(What the exercise asks):
Each line of data below must be printed exactly as written, with any pictures removed.

(Data shown):

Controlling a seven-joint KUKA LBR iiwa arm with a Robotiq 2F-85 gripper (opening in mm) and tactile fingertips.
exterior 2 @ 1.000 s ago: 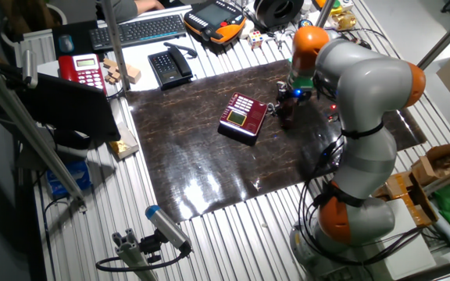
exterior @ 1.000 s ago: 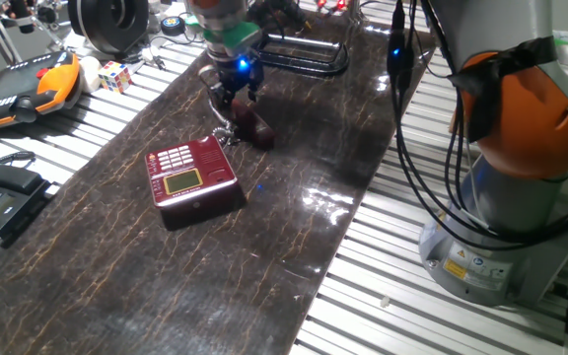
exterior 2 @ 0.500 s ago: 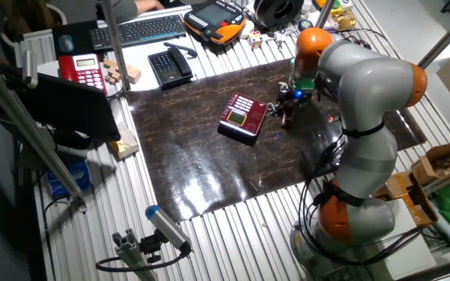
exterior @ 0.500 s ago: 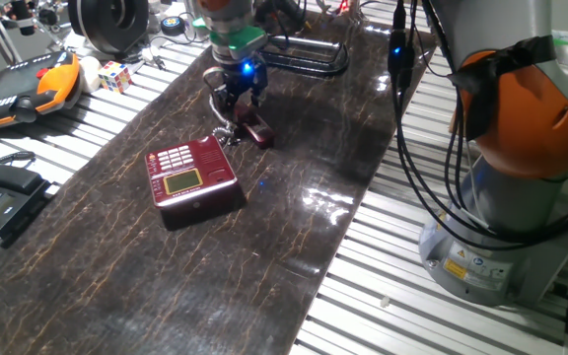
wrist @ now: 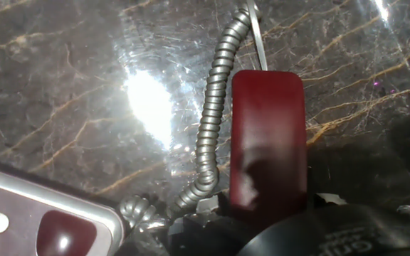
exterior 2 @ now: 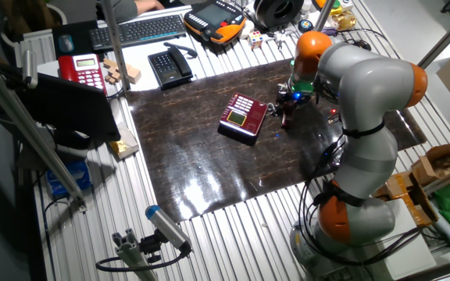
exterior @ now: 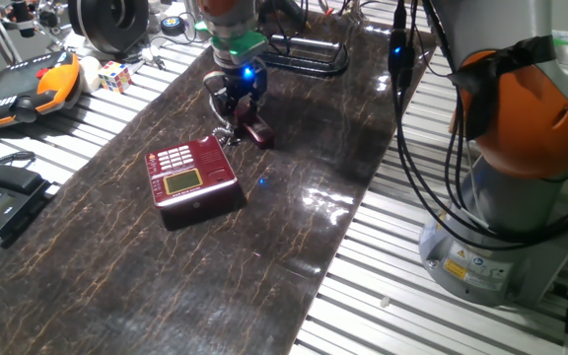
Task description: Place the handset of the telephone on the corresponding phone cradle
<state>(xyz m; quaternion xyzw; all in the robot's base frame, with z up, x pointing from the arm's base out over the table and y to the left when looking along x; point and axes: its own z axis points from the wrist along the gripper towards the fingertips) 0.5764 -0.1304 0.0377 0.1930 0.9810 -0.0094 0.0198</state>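
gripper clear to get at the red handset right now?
Probably yes. The gripper sits directly over the handset, which lies on the mat beside the red phone; only its cord runs alongside.

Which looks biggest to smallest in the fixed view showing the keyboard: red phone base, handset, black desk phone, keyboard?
1. keyboard
2. black desk phone and red phone base: look alike, unranked
3. handset, partly hidden by the gripper

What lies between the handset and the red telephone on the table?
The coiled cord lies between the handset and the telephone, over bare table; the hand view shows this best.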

(Response area):
Controlling a seven-joint KUKA LBR iiwa arm with a Robotiq 2F-85 gripper (opening in mm) and tactile fingertips.
exterior 2 @ 1.000 s ago: 
exterior @ 1.000 s ago: 
exterior 2 @ 0.500 s ago: 
exterior @ 0.500 s ago: 
wrist @ now: 
exterior 2 @ now: 
exterior @ now: 
Task description: Place the handset of the telephone on the corresponding phone cradle
<state>(xyz m; quaternion xyzw; all in the robot's base frame, with z up, x pointing from the arm's base out over the table and y to the left when looking along x; point and axes: its own z axis points from the wrist along the gripper towards the fingertips) 0.5764 -0.1304 0.0377 0.1930 0.9810 -0.0094 0.0198</state>
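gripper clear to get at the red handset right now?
Probably yes. The gripper sits directly over the handset, which lies on the mat beside the red phone; only its cord runs alongside.

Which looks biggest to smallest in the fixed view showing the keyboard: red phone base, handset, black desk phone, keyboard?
1. keyboard
2. black desk phone and red phone base: look alike, unranked
3. handset, partly hidden by the gripper

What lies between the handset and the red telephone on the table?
The coiled cord lies between the handset and the telephone, over bare table; the hand view shows this best.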

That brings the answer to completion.